This is constructed of one 16 foot cattle panel cut in half, bent into an arc and attached to 2x3’s to create a 6'x8' enclosure. I stretched poultry wire over the whole thing to keep predators out and attached a tarp to the back portion to give them shelter from the rain. There’s also a narrow strip of tarp running over the crown of the structure to keep the feed dry when it rains. I suspended the food and water on a sliding mechanism so I don’t have to crawl in there to take care of that chore and it stays off the ground to facilitate one-step moving. It’s just a track from bypass closet doors with a couple of hooks attached. Seems to be working fine so far.
This is a good beta test to see what I may want to do differently when I house the next batch of Cornish Cross. I kept that in mind while I wielded the pneumatic staple gun… I may have to disassemble this thing if I feel a need to improve on the design, so I was more sparing with staples than I usually am. I also still need to attach wheels and a handle to make it drivable (manually, of course) instead of brute force dragging around with a piece of rope. But I wanted to get these guys out on some grass right away so I'll do that another time.
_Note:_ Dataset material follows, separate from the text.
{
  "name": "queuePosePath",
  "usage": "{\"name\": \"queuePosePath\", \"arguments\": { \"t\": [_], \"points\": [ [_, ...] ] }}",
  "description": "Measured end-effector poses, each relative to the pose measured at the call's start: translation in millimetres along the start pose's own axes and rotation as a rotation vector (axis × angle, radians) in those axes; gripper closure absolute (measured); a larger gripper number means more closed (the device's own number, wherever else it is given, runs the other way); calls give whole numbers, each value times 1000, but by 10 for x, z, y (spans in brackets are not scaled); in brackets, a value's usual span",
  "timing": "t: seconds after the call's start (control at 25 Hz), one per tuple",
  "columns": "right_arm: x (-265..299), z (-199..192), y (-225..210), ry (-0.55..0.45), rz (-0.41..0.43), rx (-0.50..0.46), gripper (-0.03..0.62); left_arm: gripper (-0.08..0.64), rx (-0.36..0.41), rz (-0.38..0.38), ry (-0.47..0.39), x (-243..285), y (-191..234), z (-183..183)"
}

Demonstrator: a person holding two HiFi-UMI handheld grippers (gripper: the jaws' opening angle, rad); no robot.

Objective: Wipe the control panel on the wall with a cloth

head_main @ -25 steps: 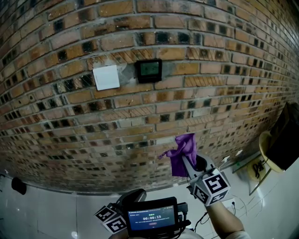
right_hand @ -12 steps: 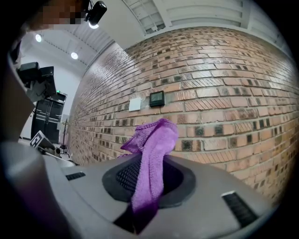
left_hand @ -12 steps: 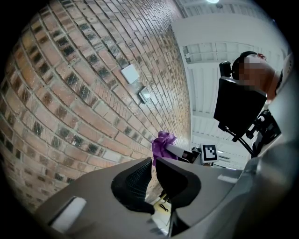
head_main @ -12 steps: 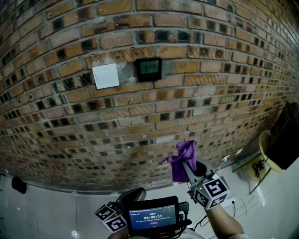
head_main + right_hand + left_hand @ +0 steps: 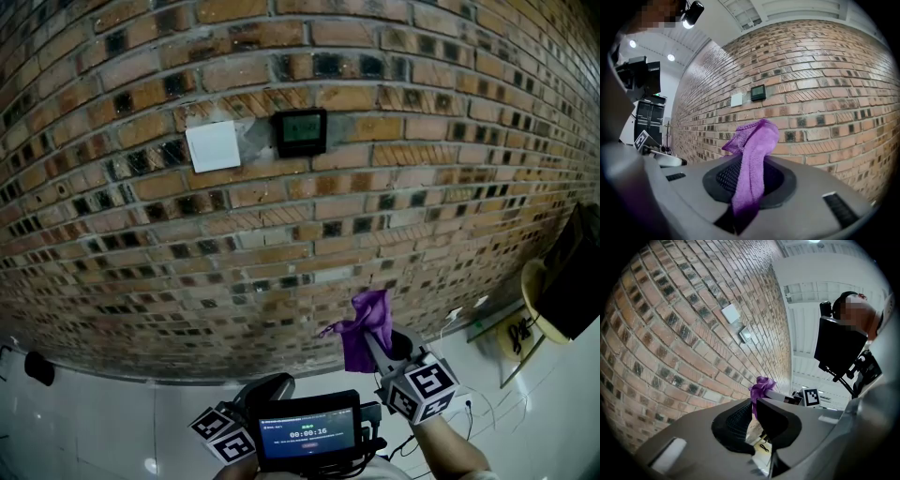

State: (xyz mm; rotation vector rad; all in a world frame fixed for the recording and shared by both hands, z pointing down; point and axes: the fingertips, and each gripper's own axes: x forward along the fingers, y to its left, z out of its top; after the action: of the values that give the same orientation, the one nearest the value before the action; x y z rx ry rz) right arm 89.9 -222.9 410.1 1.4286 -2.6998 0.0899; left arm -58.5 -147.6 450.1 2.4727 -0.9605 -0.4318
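The control panel (image 5: 300,131), a small black box with a greenish screen, is fixed high on the brick wall; it also shows as the control panel (image 5: 758,93) and the control panel (image 5: 745,335). Far below it, my right gripper (image 5: 372,339) is shut on a purple cloth (image 5: 365,323), which stands up out of the jaws and is apart from the wall. The right gripper view has the cloth (image 5: 752,159) pinched in the right gripper (image 5: 749,171). My left gripper (image 5: 267,390) hangs low at the bottom, its jaws closed on nothing in the left gripper view (image 5: 753,405).
A white blank plate (image 5: 213,146) sits just left of the panel. At the right stand a black object and a tan round thing (image 5: 551,286), with cables (image 5: 473,405) on the white floor. A small dark object (image 5: 37,371) lies at the far left.
My right gripper and the purple cloth have sunk slightly in the head view. The left gripper has stayed low.
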Motion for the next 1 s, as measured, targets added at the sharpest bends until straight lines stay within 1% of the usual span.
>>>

I had to carry those 21 fat Cornish outside in a Rubbermaid tub 4 at a time. Man, they’re heavy already! I felt sorry for them in that stuffy barn, it was pretty hot in there even with several fans going. And they kept tipping their giant waterer over and making such a mess – I think they were perching on the lip and they’re so heavy that it just emptied out all over the brooder. I could clean up their bedding but their feathers were still always dirty. Maybe now they’ll try to clean themselves up. I’m just happy they’re getting much needed fresh air and putting them on grass will cool them off considerably. I also hung a weather-proof box fan from the back of the tractor to keep the air moving constantly. They seem a lot more active and far less lethargic from the heat. That’s good.